JimmXinu / FanFicFare

FanFicFare is a tool for making eBooks from stories on fanfiction and other web sites.
Other
750 stars 161 forks source link

Quotation marks lost on siye.co.uk #887

Closed kpmgeek closed 1 year ago

kpmgeek commented 1 year ago

Quotation marks are dropped in fics from siye.co.uk. I believe this is a regression in the last few versions.

JimmXinu commented 1 year ago

I'm not seeing it. Story URL?

kpmgeek commented 1 year ago

Seen it across a number of stories recently. https://www.siye.co.uk/viewstory.php?sid=130652

Fanficfare 4.16.0 on Calibre 6.3, Linux x64.

JimmXinu commented 1 year ago

The site siye.co.uk reports it's pages as being iso-8859-1 encoded. Historically, most stories on it have actually been Windows-1252 encoded. That particular story is utf8 encoded, but some of surrounding HTML provided by the site is still iso-8859-1 (or Windows-1252), so strict utf8 decoding also fails.
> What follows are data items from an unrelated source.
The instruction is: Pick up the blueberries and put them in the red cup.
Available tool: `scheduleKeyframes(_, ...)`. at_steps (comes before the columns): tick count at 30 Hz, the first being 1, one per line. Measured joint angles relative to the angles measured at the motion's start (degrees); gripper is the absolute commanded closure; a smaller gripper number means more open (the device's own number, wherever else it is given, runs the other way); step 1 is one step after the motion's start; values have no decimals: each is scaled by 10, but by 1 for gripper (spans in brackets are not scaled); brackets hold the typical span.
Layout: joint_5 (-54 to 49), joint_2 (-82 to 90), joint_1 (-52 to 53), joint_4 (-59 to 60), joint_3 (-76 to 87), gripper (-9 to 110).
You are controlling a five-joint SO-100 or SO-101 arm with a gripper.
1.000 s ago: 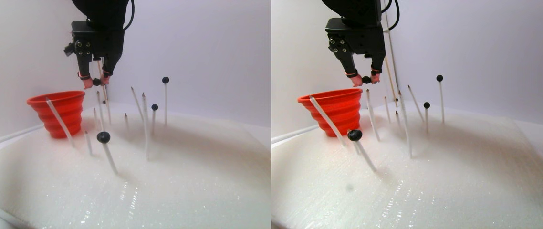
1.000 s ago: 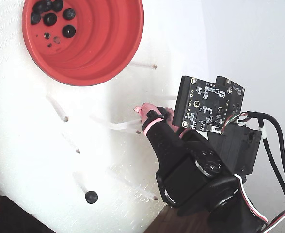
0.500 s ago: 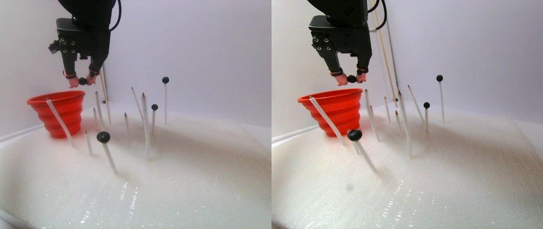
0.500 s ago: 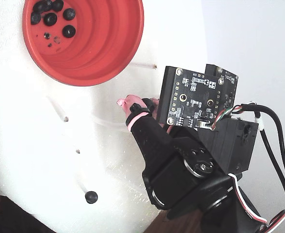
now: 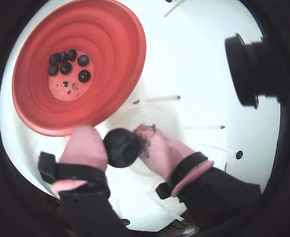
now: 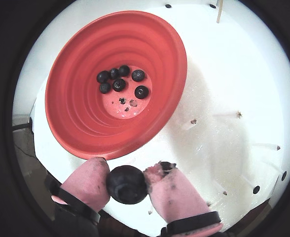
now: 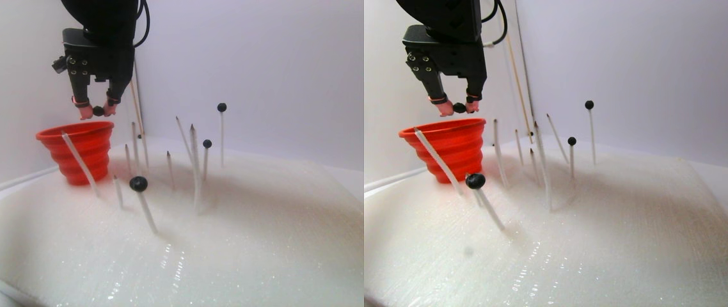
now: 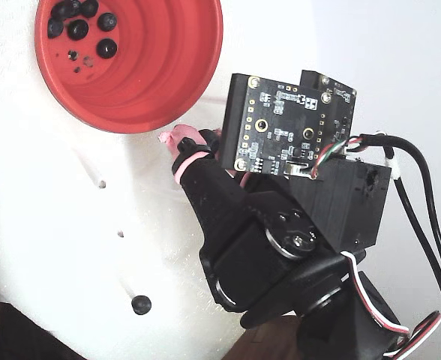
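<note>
My gripper [image 6: 127, 183] is shut on one blueberry [image 6: 126, 184], a dark round ball pinched between the pink fingertips [image 5: 88, 145]. In the stereo pair view the gripper [image 7: 98, 111] hangs just above the right rim of the red cup [image 7: 79, 150]. Both wrist views show it just outside the rim of the red cup [image 6: 155, 49]. Several blueberries [image 6: 118, 79] lie on the cup's base, also seen in the fixed view as blueberries [image 8: 78, 22]. Three more berries sit on stick tips [image 7: 139, 184] [image 7: 207, 144] [image 7: 222, 107]. One berry [image 8: 141, 304] shows at the fixed view's bottom.
A white foam board [image 7: 242, 243] carries several thin upright and leaning sticks [image 7: 194, 166], many bare, right of the cup. A pale wall stands close behind. In the fixed view the arm's circuit board [image 8: 284, 127] and cables [image 8: 423, 195] hide the board's right part.
The gripper, still holding the berry, has moved left in the stereo pair view, from above the bare sticks to the cup's rim. In the fixed view it has shifted up-left toward the cup.
</note>
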Motion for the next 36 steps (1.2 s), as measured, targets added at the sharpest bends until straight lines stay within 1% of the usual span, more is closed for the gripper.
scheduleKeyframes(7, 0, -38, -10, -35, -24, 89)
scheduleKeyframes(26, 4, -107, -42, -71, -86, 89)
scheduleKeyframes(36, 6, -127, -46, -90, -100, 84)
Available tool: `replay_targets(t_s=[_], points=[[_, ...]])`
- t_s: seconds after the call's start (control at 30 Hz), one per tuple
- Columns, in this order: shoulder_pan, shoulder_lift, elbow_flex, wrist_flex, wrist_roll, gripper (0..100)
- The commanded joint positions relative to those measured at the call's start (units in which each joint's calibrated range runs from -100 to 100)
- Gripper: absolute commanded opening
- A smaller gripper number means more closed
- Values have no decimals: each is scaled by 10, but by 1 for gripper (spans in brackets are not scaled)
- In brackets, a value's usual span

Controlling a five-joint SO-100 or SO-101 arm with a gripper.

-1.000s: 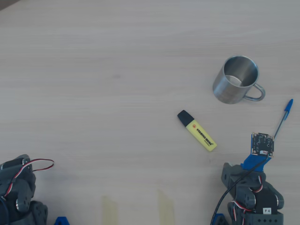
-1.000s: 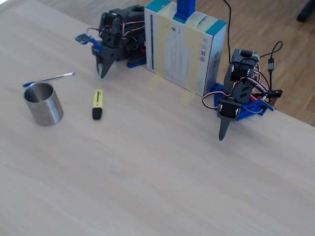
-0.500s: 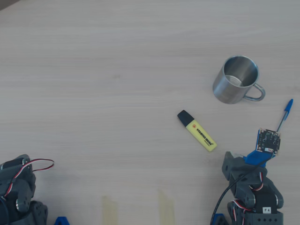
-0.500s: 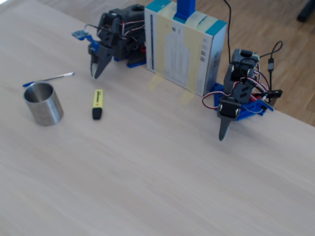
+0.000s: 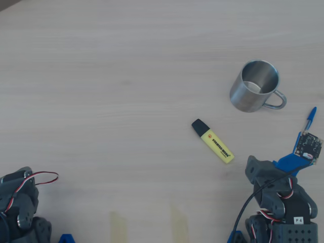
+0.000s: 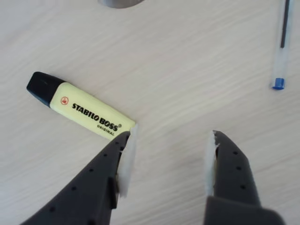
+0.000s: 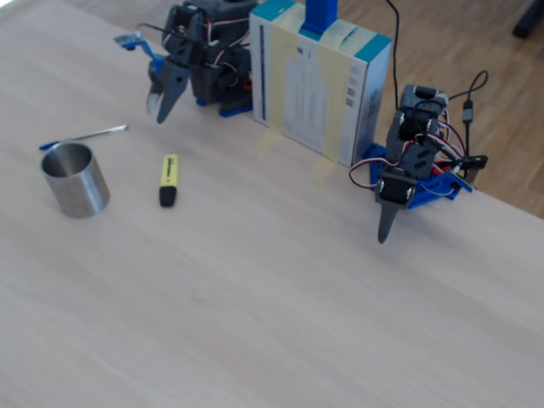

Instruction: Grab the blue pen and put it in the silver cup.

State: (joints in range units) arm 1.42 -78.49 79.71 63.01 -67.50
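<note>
Blue-capped ballpoint pen with a thin clear barrel lies flat at the right edge in the overhead view, just beside the shiny steel mug; it looks light, stiff and apt to roll, best pinched mid-barrel. Dark two-finger gripper hangs wide apart and empty near the yellow highlighter. Pale wood-grain tabletop is smooth, with ample room.

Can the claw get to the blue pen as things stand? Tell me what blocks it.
Probably yes. The claw is open above bare table, and the blue pen lies flat, clear of the highlighter and cup.
</note>
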Motion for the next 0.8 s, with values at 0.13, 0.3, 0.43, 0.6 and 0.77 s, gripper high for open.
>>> replay_targets(t_s=[0.13,0.3,0.43,0.6,0.77], points=[[23,107,-109,2,-13,24],[45,156,-147,-6,-12,24],[65,192,-179,-7,-11,24],[80,231,-223,-7,-11,23],[110,268,-261,-7,-11,23]])
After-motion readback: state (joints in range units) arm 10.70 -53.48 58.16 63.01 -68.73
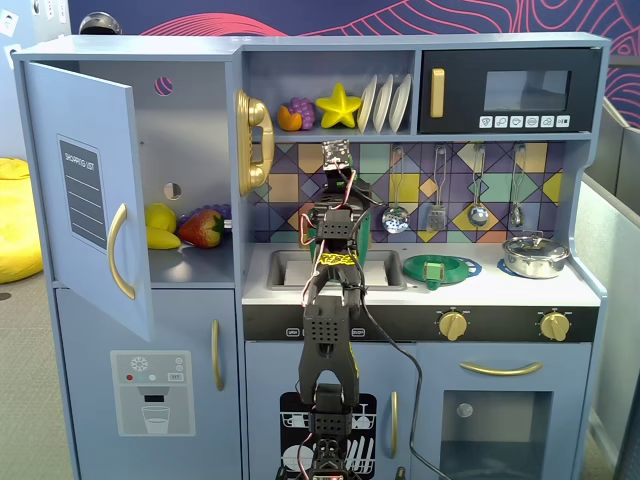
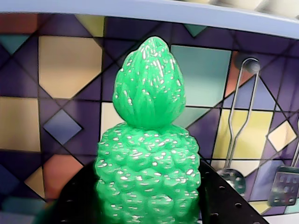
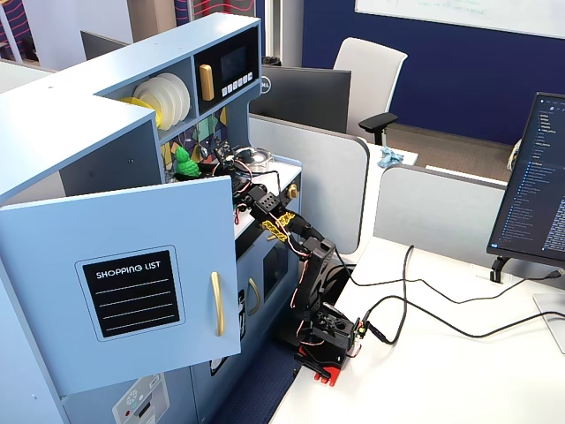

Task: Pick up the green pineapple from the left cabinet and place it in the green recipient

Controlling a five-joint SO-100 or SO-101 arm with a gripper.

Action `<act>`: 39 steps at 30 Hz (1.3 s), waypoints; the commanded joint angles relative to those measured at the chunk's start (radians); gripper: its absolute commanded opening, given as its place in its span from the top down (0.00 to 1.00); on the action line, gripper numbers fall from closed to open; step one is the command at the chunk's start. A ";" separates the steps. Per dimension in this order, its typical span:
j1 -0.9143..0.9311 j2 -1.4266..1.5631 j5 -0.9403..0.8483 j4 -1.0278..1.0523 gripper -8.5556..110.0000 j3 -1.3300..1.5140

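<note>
Gripper (image 3: pixel 196 165): clamped on the green pineapple (image 2: pixel 149 154); wrist view shows black fingers (image 2: pixel 224 200) hugging both sides of its lower body
Pineapple position: held upright, leafy crown up, lifted in front of the tiled backsplash (image 2: pixel 70 65), above the counter and clear of it; visible in a fixed view (image 3: pixel 184 162) just past the open door's top edge
Left cabinet (image 1: pixel 185 150): door (image 1: pixel 85 190) swung wide open; yellow fruit (image 1: pixel 160 222) and a strawberry (image 1: pixel 203 228) lie on its shelf, pineapple no longer inside
Arm (image 1: pixel 330 330): stretched up from its base in front of the kitchen, wrist over the sink (image 1: pixel 290 268)
Green recipient: partly hidden behind the arm; a dark-green edge (image 1: pixel 366 235) shows at the sink; cannot tell its rim clearly
Grip logic: low grasp keeps the fruit vertical, so it should drop base-first
Stage, judged: pick done, carry under way; release into the cup not yet done
Risk: bumpy, glossy plastic could twist in the fingers
</note>
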 commanded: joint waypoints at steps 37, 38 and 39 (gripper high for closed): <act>0.032 0.939 -0.083 0.580 0.80 0.914; 0.034 0.977 -0.058 0.604 0.81 0.966; 0.034 1.012 -0.038 0.638 0.81 1.017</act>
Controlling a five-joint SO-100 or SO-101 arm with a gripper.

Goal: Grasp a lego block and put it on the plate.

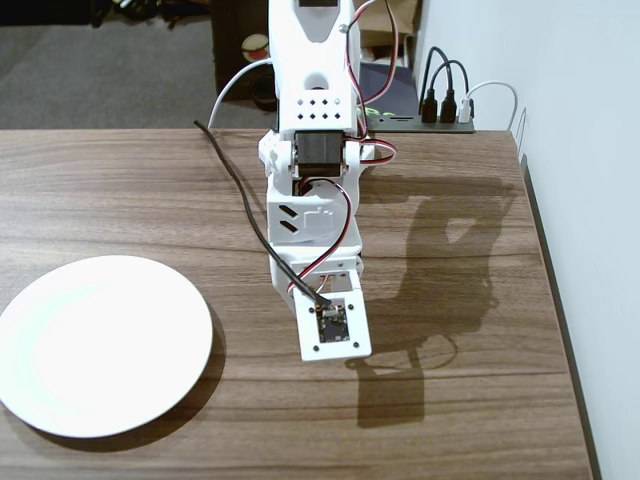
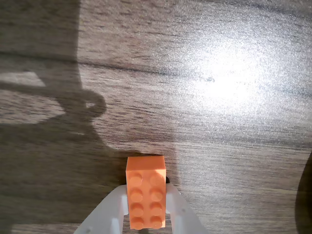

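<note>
The orange lego block [image 2: 145, 192] shows in the wrist view at the bottom centre, studs up, standing between my two white jaws. My gripper [image 2: 146, 191] is shut on it, one finger [image 2: 114, 209] against each long side, above the wooden table. In the fixed view the white arm [image 1: 310, 200] reaches toward the table's middle, and its wrist camera mount [image 1: 334, 325] hides the fingers and the block. The white plate [image 1: 100, 345] lies at the front left of the table, well to the left of the arm and empty. It is out of the wrist view.
A black cable [image 1: 240, 190] runs across the table to the wrist camera. A power strip with plugs [image 1: 440, 110] sits at the back right. The table's right edge [image 1: 555, 300] runs along a white wall. The arm casts a shadow to its right.
</note>
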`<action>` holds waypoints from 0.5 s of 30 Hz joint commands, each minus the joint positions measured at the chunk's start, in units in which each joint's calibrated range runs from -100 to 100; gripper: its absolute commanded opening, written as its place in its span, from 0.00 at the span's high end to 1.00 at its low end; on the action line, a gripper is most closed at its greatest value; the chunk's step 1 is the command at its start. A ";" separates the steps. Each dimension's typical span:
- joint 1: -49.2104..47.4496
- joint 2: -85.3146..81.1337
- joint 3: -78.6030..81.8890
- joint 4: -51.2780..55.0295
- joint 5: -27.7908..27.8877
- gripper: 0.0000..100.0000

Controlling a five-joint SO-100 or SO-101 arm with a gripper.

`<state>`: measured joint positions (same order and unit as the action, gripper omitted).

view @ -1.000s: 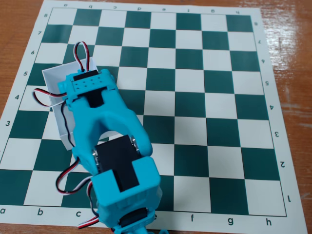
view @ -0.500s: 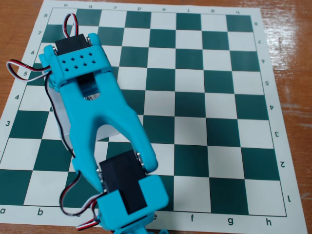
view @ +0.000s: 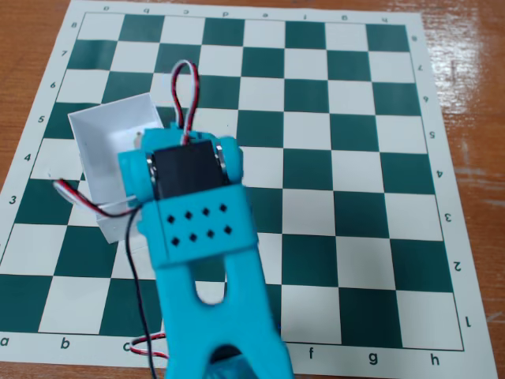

One of the places where differences between iso-8859-1 / Windows-1252 / utf8 shows up is directional quotation marks.

FFF has a setting for utf8:ignore encoding to make it more forgiving. You can change the encoding for a particular story in personal.ini:

[https://www.siye.co.uk/viewstory.php?sid=130652]
website_encodings:utf8:ignore

Or for all stories on that site like this:

[www.siye.co.uk]
website_encodings:Windows-1252,utf8,utf8:ignore

The later will work in most, but not necessarily all, cases.

kpmgeek commented 1 year ago

Thanks, I suspected it was a UTF-8 issue. Will set that in the future.